Recapturing the Joy – Windrunner’s Daughter


by Bryony Pearce

Every book provides its author with unique moments of satisfaction, but the first time an aspiring writer sees their name in print is extraordinarily special.

For me that moment was eight years ago when I received my copy of the SCBWI book Undiscovered Voices 2008. In that book was the opening of the very first novel I ever completed, Windrunner’s Daughter.

That feeling of having a dream fulfilled is one that I’ve never quite recaptured and has left me feeling wistful every time I see a new debut author. I’m jealous, not of their success, but of the fact that they are living that moment, enjoying that unrepeatable high. 

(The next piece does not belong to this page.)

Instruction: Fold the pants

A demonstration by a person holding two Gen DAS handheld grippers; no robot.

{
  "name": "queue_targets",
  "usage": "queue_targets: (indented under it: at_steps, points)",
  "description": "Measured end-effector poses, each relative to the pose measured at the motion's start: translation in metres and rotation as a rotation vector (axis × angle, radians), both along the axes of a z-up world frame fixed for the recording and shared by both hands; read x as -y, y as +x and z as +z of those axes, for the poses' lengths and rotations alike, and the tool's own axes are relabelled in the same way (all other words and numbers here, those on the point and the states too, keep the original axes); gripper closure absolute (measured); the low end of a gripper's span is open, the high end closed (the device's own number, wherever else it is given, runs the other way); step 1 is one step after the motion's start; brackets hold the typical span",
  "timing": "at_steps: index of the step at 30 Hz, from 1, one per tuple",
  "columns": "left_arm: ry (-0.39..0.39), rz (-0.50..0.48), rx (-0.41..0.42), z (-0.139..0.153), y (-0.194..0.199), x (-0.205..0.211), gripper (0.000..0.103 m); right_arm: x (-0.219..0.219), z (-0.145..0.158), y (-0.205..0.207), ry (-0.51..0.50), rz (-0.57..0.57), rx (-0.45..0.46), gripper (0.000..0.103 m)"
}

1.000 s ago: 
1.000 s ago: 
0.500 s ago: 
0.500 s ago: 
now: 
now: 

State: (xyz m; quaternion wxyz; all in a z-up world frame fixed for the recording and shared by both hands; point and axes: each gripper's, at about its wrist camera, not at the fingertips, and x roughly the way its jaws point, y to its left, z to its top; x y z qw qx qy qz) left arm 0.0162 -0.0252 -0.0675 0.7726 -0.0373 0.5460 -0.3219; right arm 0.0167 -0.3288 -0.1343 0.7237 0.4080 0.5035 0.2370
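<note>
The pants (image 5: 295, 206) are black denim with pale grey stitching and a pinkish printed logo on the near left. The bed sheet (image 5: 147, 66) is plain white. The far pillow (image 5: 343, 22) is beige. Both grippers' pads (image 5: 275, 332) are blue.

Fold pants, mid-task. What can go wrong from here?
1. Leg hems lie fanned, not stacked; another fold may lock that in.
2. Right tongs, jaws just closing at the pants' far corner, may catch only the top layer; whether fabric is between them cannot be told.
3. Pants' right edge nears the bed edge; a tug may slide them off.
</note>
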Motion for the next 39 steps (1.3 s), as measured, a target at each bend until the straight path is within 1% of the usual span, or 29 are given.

Since Undiscovered Voices I have written five more books. Each novel has given me joy and taught me something new, but Windrunner’s Daughter was the special one. My first. My first idea, the first time I realised that I could sit and write a whole novel, the first time I received praise for my writing from professionals. This was the novel that taught me how to write.

I didn’t do courses, I never joined a critique group, or writing group, I didn’t go to conferences or events, I didn’t even buy a book on ‘how to write’. Instead I learned to write by writing. More specifically by writing Windrunner’s Daughter.

It wasn’t very good. I see that now. My basic idea was great, but my writing wasn’t. I hadn’t plotted properly, I overwrote terribly, I was trying to do too many things in one novel.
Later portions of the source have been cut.